Tally the lines below that contain "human" and reply with only the tally.

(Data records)
※ ※ ※

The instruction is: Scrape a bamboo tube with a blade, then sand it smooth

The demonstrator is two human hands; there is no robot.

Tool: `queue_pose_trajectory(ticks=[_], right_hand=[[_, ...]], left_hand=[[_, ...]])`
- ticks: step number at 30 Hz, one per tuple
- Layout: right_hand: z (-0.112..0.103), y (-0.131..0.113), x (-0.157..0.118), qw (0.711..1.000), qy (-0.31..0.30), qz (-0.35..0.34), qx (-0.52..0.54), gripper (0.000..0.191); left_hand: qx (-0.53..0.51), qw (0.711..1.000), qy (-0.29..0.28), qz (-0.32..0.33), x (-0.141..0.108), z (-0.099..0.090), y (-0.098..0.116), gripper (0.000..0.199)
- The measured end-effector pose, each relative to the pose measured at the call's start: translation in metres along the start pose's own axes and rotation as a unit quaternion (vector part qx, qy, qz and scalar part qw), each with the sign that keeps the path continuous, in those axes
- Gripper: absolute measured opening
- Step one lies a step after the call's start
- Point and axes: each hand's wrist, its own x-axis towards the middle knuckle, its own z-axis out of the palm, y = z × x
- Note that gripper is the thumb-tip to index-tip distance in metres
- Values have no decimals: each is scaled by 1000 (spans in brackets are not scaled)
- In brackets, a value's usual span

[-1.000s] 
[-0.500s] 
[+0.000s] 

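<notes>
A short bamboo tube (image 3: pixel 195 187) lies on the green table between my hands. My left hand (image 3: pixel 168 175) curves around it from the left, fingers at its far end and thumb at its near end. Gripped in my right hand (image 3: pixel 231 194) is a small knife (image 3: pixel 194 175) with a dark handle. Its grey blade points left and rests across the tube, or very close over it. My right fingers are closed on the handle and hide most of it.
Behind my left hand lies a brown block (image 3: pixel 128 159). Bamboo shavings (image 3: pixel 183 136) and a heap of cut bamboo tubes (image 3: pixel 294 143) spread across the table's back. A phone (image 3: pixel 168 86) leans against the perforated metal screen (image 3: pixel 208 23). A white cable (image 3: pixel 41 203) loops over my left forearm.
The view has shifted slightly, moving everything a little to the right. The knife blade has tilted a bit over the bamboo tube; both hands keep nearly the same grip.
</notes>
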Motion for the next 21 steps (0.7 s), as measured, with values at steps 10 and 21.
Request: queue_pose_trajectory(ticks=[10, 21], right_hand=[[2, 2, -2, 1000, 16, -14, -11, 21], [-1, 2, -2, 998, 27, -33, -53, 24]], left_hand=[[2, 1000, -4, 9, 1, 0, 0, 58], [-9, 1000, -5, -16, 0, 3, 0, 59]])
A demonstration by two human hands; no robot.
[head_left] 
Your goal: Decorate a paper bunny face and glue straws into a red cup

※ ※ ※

*Finished task*.
2